Problem to solve: From the material below, return every line that includes "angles".

Given information:
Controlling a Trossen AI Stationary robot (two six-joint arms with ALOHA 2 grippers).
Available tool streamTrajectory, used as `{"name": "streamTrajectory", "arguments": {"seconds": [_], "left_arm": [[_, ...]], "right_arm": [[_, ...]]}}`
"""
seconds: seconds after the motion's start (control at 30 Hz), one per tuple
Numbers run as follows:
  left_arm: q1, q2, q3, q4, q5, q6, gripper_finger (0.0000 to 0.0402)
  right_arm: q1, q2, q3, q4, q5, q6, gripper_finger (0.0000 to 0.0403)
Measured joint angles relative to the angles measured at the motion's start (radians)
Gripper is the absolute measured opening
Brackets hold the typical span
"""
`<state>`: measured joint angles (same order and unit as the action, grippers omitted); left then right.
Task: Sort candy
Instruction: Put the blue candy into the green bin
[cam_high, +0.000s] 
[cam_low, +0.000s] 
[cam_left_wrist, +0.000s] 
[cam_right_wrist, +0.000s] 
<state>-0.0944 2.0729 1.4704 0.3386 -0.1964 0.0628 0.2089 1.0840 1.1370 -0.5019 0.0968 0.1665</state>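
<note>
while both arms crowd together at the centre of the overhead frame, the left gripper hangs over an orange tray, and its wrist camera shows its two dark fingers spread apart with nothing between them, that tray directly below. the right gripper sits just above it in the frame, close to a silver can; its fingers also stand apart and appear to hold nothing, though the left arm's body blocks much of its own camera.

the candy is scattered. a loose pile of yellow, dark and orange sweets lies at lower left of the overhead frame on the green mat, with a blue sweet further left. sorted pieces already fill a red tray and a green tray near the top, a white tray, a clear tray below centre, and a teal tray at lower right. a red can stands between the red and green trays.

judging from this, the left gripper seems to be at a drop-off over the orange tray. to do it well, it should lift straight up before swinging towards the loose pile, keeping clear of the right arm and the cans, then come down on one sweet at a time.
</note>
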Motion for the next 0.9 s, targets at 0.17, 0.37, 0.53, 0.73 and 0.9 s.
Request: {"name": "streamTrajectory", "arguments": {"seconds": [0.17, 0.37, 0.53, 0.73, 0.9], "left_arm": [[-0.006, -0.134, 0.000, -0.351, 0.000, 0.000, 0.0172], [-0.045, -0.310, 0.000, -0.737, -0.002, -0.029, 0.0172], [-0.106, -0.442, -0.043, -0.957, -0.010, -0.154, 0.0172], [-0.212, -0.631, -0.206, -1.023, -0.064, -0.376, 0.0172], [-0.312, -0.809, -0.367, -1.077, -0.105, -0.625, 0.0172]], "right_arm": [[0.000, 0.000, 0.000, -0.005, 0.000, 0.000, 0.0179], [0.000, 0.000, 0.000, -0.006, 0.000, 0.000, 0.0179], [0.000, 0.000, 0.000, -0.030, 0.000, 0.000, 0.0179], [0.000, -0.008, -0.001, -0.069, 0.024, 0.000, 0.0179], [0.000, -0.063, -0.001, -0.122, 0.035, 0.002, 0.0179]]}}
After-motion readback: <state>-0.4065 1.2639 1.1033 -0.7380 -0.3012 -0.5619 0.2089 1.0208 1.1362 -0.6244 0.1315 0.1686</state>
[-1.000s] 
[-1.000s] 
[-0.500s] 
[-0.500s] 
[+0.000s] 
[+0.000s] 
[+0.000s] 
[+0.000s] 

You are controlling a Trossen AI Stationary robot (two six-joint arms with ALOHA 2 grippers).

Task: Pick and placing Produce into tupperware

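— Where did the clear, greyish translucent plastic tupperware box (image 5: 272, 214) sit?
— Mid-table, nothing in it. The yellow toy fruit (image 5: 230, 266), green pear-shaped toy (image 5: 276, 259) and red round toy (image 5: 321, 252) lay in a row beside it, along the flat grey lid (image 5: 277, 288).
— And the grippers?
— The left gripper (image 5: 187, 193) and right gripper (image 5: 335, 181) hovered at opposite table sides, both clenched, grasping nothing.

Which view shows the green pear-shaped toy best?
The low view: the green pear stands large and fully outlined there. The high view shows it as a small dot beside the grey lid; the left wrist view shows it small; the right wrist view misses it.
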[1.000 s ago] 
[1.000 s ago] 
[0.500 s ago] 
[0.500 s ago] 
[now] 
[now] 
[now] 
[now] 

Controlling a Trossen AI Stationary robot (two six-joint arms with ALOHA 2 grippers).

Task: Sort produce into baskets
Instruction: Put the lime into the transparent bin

Output of the task:
Measured joint angles relative to the angles measured at the motion's start (radians)
`<state>`: measured joint angles (same order and unit as the action, grippers omitted); left then right.

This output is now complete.